#### [DESCRIPTION OF THE TASK]
Scan the data for "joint" and copy each matching line.

#### [THE INPUT]
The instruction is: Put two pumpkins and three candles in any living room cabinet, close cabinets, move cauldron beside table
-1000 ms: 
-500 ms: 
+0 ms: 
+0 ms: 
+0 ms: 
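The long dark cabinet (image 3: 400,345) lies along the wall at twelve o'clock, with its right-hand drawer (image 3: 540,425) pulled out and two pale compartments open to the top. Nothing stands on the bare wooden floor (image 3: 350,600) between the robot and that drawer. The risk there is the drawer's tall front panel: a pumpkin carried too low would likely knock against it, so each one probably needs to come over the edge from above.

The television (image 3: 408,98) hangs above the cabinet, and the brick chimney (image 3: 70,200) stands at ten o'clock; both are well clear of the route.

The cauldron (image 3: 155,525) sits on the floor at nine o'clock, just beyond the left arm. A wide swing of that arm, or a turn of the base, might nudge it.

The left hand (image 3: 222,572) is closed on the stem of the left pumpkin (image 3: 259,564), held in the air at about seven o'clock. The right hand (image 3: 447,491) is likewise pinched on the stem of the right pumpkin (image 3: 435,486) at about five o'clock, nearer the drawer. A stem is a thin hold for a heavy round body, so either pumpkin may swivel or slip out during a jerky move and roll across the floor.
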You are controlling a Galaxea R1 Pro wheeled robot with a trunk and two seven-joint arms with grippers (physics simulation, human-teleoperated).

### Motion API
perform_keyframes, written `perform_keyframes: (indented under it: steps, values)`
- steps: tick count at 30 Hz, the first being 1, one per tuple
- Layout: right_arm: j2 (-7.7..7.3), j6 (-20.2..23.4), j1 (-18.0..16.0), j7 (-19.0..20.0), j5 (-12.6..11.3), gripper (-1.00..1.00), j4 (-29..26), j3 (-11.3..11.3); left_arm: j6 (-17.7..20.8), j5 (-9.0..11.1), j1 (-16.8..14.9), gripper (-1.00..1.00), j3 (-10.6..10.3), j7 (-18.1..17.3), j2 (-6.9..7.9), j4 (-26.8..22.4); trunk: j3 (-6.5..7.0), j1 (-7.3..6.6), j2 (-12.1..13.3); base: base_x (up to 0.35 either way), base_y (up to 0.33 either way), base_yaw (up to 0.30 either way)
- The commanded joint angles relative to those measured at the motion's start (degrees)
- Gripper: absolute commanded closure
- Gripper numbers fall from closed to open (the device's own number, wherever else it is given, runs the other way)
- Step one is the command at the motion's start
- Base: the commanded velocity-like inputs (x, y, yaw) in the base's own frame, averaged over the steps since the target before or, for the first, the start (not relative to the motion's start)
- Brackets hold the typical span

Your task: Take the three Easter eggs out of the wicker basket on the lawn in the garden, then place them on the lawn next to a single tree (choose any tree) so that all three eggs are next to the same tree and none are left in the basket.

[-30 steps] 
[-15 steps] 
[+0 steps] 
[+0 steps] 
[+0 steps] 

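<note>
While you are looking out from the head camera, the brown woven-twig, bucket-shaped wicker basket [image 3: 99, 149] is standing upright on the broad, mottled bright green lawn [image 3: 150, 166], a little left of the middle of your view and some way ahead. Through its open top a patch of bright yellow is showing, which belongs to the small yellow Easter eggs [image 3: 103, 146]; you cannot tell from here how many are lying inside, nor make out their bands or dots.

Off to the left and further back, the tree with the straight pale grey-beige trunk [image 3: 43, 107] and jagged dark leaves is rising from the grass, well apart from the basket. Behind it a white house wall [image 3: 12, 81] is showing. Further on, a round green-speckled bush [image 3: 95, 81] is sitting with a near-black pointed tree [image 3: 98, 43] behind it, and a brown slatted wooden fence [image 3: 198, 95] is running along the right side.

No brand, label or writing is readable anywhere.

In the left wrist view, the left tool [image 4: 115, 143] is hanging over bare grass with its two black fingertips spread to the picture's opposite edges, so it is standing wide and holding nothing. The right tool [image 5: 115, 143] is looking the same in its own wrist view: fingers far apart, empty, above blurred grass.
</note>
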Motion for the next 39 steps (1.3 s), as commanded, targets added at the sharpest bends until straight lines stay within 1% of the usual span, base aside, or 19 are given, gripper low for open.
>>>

#### [OUTPUT OF THE EXERCISE]
You are controlling a Galaxea R1 Pro wheeled robot with a trunk and two seven-joint arms with grippers (physics simulation, human-teleoperated).
- The commanded joint angles relative to those measured at the motion's start (degrees)

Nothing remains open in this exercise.